▶ YOUR INSTRUCTIONS:
Your job with the data below is to output exactly the lines from the one holding "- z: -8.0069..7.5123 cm" down to the one holding "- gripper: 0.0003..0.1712", both included, and no others.

▶ PROVIDED DATA:
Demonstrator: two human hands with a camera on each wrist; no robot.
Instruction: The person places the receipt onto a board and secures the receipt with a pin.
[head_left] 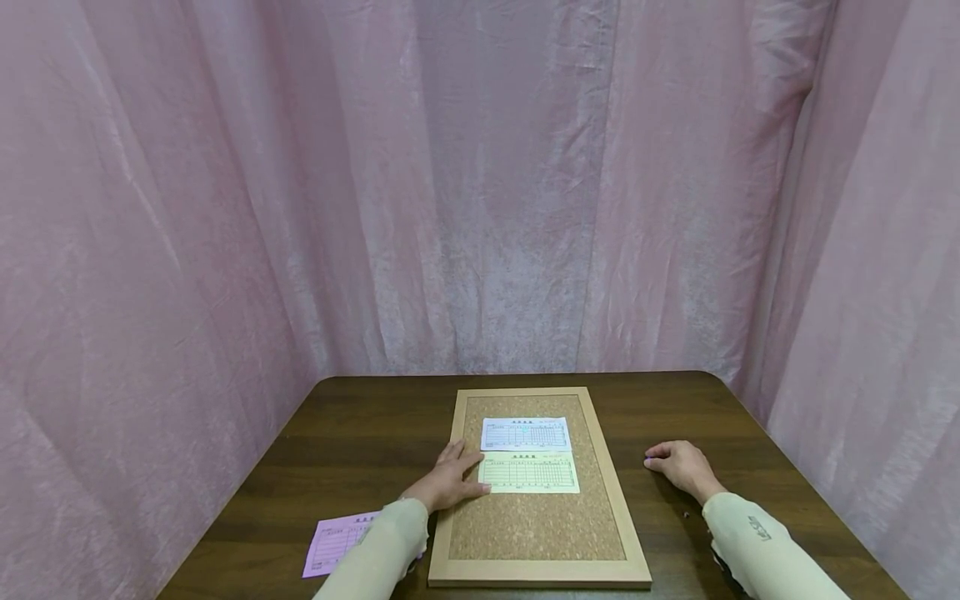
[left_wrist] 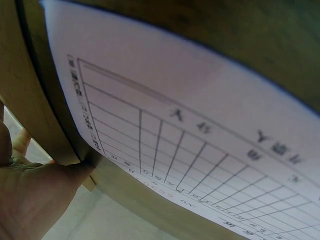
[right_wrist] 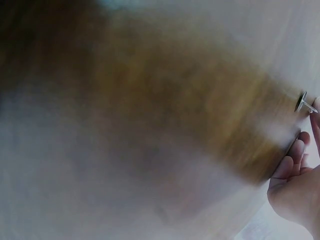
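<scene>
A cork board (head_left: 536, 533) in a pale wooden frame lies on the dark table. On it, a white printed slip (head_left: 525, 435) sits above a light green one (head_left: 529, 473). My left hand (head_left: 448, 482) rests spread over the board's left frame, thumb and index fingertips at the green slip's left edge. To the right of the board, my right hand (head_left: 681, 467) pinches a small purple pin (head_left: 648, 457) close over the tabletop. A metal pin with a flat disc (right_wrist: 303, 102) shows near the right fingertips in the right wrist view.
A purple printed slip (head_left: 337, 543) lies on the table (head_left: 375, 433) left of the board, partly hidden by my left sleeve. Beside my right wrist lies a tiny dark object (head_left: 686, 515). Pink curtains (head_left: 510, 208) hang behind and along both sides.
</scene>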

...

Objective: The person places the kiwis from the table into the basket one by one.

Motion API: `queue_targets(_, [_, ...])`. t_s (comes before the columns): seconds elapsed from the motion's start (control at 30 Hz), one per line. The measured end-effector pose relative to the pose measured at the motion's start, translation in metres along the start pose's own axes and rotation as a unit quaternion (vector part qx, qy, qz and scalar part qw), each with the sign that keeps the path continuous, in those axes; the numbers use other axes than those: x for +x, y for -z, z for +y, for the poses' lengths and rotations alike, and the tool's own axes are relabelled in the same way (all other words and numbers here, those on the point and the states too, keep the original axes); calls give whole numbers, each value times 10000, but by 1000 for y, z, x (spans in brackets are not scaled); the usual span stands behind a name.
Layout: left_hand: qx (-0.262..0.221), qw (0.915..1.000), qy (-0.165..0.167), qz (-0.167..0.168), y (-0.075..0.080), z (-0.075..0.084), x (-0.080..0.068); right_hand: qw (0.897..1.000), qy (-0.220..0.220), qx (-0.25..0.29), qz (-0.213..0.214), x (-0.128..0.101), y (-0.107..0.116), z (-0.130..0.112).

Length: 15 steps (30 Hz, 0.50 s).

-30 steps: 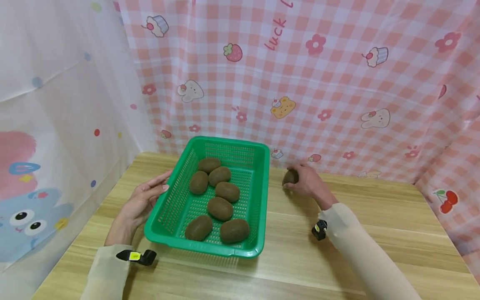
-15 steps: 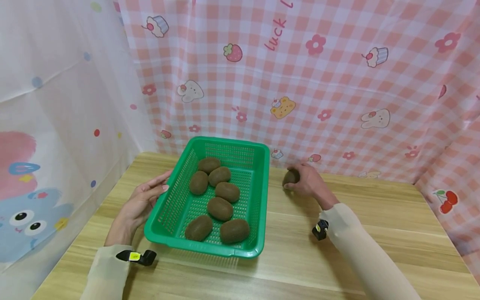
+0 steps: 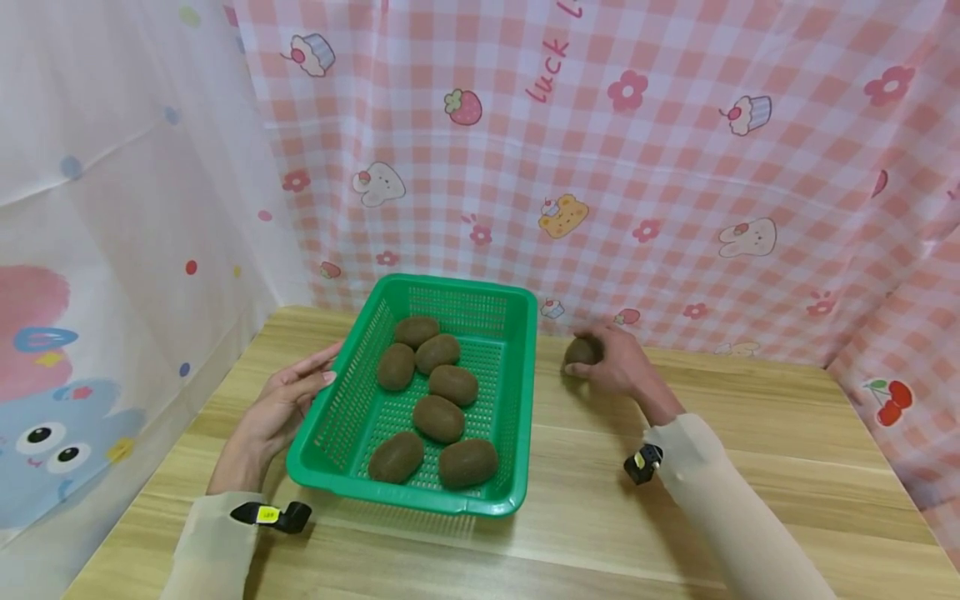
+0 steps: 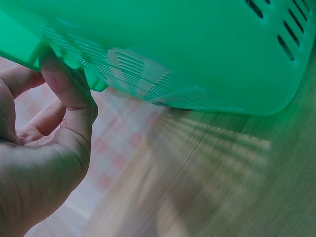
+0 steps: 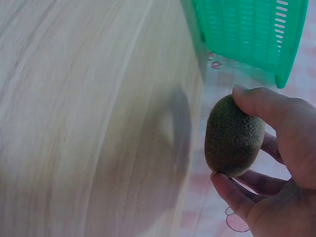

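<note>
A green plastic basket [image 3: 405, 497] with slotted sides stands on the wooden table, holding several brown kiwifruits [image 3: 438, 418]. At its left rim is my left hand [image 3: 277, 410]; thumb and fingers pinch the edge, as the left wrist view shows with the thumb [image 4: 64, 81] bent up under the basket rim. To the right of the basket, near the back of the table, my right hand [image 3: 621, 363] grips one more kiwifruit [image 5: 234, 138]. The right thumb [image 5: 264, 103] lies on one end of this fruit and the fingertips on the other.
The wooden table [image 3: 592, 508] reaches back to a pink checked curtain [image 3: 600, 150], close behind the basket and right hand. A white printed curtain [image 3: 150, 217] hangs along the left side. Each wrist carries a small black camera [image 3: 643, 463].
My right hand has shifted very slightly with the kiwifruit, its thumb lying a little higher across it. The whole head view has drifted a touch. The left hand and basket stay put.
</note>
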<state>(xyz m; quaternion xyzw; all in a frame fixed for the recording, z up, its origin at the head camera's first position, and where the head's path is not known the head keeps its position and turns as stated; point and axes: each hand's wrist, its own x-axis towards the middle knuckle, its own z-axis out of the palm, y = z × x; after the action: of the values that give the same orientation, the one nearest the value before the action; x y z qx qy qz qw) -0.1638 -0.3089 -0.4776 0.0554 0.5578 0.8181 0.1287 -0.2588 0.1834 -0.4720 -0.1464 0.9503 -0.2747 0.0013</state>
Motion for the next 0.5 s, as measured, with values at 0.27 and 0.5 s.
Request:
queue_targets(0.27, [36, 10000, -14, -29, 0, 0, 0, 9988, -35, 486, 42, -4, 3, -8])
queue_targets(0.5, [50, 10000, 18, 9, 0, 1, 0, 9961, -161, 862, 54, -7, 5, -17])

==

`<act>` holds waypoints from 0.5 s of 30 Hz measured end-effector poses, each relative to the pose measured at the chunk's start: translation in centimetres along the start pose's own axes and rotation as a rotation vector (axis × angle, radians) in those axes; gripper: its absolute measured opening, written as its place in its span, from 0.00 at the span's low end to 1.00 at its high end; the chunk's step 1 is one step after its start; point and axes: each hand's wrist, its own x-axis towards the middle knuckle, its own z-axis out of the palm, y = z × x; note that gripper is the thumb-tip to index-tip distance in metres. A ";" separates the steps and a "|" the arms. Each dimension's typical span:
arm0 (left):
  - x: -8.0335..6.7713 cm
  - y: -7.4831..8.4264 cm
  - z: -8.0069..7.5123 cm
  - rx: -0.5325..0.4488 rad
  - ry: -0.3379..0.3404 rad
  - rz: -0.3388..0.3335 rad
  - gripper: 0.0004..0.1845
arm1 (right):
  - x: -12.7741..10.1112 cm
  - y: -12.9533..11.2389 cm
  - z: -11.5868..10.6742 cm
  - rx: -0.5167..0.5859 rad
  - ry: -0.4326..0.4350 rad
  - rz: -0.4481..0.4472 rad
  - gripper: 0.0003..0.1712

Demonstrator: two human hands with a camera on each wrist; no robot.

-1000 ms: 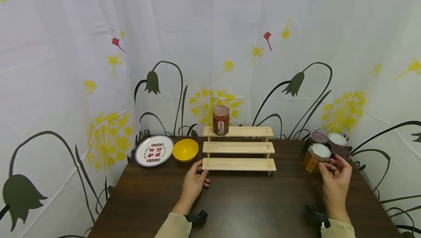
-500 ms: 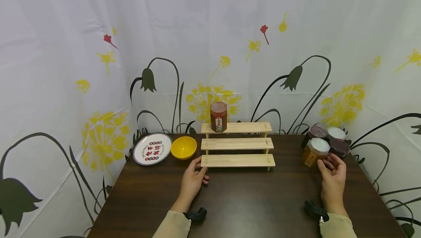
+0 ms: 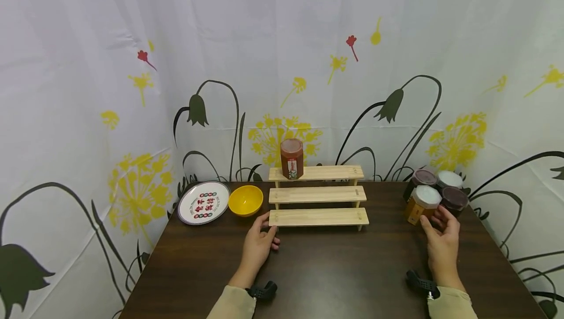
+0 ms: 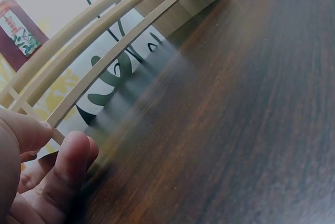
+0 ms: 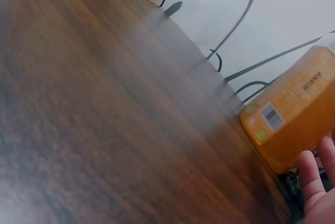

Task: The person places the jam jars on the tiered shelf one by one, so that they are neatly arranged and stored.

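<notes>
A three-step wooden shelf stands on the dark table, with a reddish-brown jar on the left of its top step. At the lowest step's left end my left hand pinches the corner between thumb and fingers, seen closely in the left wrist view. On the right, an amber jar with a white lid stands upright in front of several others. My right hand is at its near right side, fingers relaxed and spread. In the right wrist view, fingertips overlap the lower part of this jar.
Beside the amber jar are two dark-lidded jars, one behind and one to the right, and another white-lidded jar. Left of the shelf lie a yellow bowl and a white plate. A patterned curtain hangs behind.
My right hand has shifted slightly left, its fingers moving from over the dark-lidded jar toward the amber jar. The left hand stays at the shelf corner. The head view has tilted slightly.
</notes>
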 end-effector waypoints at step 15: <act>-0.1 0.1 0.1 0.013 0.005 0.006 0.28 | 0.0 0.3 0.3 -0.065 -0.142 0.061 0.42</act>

▶ SOLUTION TO THIS PROBLEM:
  - z: -8.0069..7.5123 cm
  - rx: -0.5325..0.4488 rad
  - ry: -0.3379..0.3404 rad
  - rz: -0.3388..0.3335 rad
  - gripper: 0.0004..0.1845
arm1 (right):
  - x: -12.7741..10.1112 cm
  - y: -12.9533..11.2389 cm
  - z: -11.5868..10.6742 cm
  - rx: -0.5167..0.5859 rad
  - ry: -0.4326..0.4350 rad
  - rz: -0.4481..0.4472 rad
  - gripper: 0.0003..0.1712

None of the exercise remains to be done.